Emocionada, Nazaré Silva, 52 anos, que atua em defesa das mães atípicas no DF, afirmou que a iniciativa une cuidado e acolhimento. “Hoje, a gente vê que muitas mães têm tido a saúde mental muito afetada porque não têm um atendimento adequado para os filhos, não têm saúde garantida, não têm uma educação realmente inclusiva”, avaliou, ao lado do filho Samuel José, de 12 anos. “Como mãe de pessoa com deficiência, digo que a gente sente realmente que vai caminhar com direcionamento fortalecido, acolhido mesmo, que é o que a gente sempre sonhou. Vai ser algo incrível porque as mães realmente vão se sentir representadas e acolhidas, na certeza de que a sociedade está se tornando um lugar melhor para todas as famílias de pessoas com deficiência”, destacou Nazaré, que é idealizadora do projeto Cromossomo do Amor, em Ceilândia, e presidente do Centro de Ensino e Reabilitação, na Asa Sul.
Proteção às mulheres
O PDCV-Mulher estabelece uma política de Estado estruturada, com metas estabelecidas para o período de 2025 a 2034, focada em proteger vidas, prevenir violências e fortalecer a rede de atendimento. Construída sob a coordenação das secretarias de Segurança Pública e da Mulher, a iniciativa une diversas áreas do governo local, como saúde, educação, assistência social e justiça.

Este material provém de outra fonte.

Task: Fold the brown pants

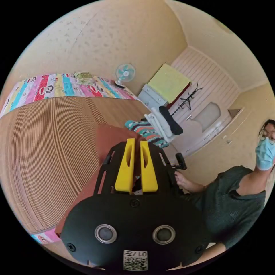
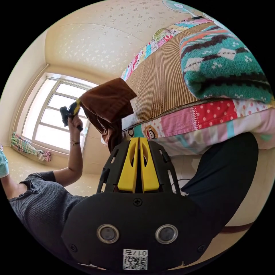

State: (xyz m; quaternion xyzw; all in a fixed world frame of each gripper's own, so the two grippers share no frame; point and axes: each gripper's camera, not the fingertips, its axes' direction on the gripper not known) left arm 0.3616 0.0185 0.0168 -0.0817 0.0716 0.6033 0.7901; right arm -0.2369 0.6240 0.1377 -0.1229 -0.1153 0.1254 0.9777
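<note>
The brown pants [image 2: 107, 101] hang bunched in the air off the bed's edge, and my left gripper [image 2: 74, 109] is shut on their top, raised by a hand in front of the window. In the left gripper view the left gripper's [image 1: 136, 141] yellow jaws press on brown cloth, and the pants [image 1: 110, 137] spread beyond them over the mat. My right gripper [image 2: 139, 139] stands shut with nothing seen between its jaws; the pants' lower end hangs just left of it. The right gripper [image 1: 181, 160] also shows as a black piece held by a hand, beside the bed.
A bamboo mat [image 1: 48, 149] covers the bed over a patchwork sheet [image 2: 200, 120]. A folded teal patterned sweater [image 2: 226, 63] and white and black folded clothes [image 1: 166, 123] sit near the bed's edge. A fan [image 1: 125, 72], cabinet [image 1: 153, 97] and coat rack [image 1: 187, 100] stand behind. The person stands beside the bed.
</note>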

Um dos grandes diferenciais do plano é a governança contínua: pela primeira vez, o DF passa a contar com um instrumento único de planejamento que define metas institucionais, indicadores de acompanhamento e ciclos periódicos de avaliação. Trata-se de uma atuação baseada em planejamento, integração institucional, prevenção, proteção e resultados.

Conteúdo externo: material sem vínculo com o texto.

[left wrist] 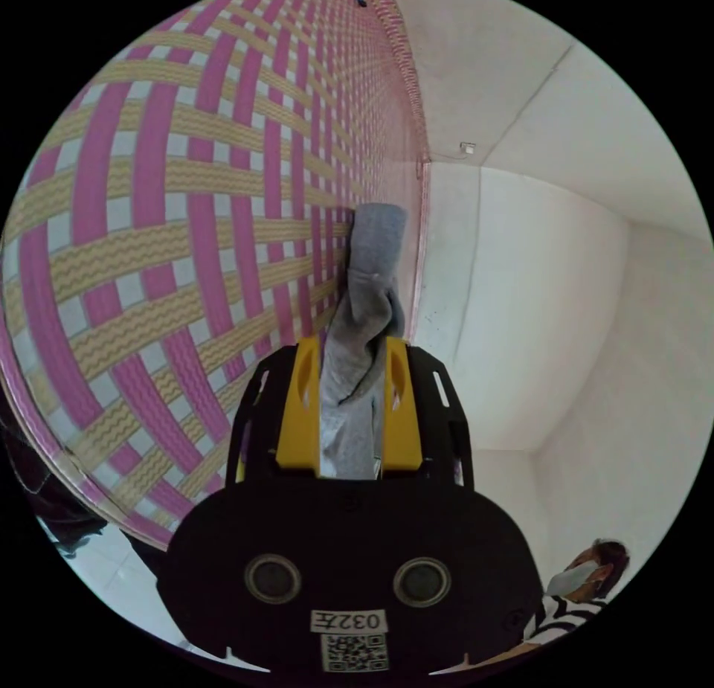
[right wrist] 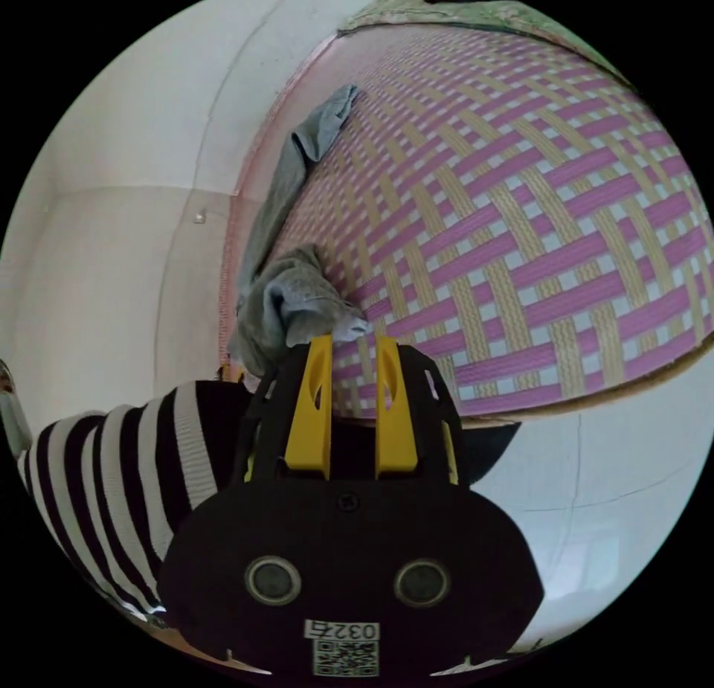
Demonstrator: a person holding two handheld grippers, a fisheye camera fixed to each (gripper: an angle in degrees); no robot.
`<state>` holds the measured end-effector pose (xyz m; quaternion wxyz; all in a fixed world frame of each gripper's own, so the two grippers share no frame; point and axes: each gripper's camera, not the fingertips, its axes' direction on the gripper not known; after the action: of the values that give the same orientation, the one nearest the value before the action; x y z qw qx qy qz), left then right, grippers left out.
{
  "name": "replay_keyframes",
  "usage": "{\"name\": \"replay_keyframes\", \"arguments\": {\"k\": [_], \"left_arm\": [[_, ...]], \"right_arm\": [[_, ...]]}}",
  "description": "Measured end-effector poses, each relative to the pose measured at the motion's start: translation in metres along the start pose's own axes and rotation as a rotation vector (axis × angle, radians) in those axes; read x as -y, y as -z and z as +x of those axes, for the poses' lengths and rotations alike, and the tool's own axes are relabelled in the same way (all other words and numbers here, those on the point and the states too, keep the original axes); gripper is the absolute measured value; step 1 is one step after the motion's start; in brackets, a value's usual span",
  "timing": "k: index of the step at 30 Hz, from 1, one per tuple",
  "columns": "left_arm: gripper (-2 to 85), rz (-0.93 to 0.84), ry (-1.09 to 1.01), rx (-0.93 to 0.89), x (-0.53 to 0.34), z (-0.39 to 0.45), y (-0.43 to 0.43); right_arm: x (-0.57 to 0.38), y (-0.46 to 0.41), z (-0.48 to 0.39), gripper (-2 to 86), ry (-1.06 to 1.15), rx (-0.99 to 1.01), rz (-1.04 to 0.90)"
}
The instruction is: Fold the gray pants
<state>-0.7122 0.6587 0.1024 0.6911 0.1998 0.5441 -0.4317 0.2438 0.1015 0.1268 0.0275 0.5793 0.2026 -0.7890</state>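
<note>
Gray pants stretch lengthwise along the woven mat's edge; left tongs clamp them, right tongs pinch a bunched end

Bare woven mat lies beside the gray pants — a white wall bounds the mat's far edge.

A woven mat in pink, yellow and white checks (a basket-weave pattern) covers the work surface and runs up to plain white walls. A small fitting sits high on the wall. Pale, glossy floor tiles catch soft, even daylight.
</note>
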Motion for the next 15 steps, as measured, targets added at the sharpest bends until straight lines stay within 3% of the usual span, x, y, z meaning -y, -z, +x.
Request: {"name": "replay_keyframes", "arguments": {"k": [5,12,15], "left_arm": [[6.1,-0.003,0.037,-0.06,0.001,0.026,-0.004],[-0.6,-0.042,0.055,-0.169,-0.006,0.081,-0.002],[-0.9,-0.089,-0.014,-0.272,-0.007,0.123,0.004]], "right_arm": [[0.018,-0.008,0.016,6.2,-0.039,0.228,0.055],[0.072,0.046,-0.063,-0.6,0.146,0.23,0.195],[0.096,0.104,-0.108,-0.9,0.264,0.249,0.355]]}}
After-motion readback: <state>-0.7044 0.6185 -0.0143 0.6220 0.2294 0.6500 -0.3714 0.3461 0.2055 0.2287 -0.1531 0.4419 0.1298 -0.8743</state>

O texto normativo também institui o Comitê Gestor do PDCV-Mulher, que terá capacidade decisória para garantir celeridade na execução das ações. Além disso, o documento incorpora as diretrizes da Lei Federal nº 14.899/2024, o que assegura melhores condições institucionais para o DF acessar recursos federais destinados à proteção feminina. A norma federal trata da elaboração e da implementação de plano de metas para o enfrentamento integrado da violência doméstica e familiar contra a mulher.
Para a Secretária Executiva Institucional e de Políticas de Segurança Pública, Regilene Siqueira Rozal, o documento representa mais do que um instrumento de planejamento. “Ele simboliza a consolidação de uma política pública estruturada, integrada e permanente, voltada para o enfrentamento da violência contra a mulher e para o fortalecimento da rede de proteção. Com diretrizes, metas, indicadores e mecanismos de monitoramento, o plano alinha o Distrito Federal às diretrizes nacionais para o enfrentamento da violência contra a mulher e fortalece a capacidade do Estado de prevenir a violência, aprimorar o atendimento às vítimas e garantir respostas cada vez mais qualificadas e efetivas. O plano inaugura uma nova etapa das políticas públicas do Distrito Federal e reafirma o protagonismo desta unidade da federação na construção de uma política pública de Estado integrada, planejada e orientada por evidências para o enfrentamento da violência de gênero”, pontuou.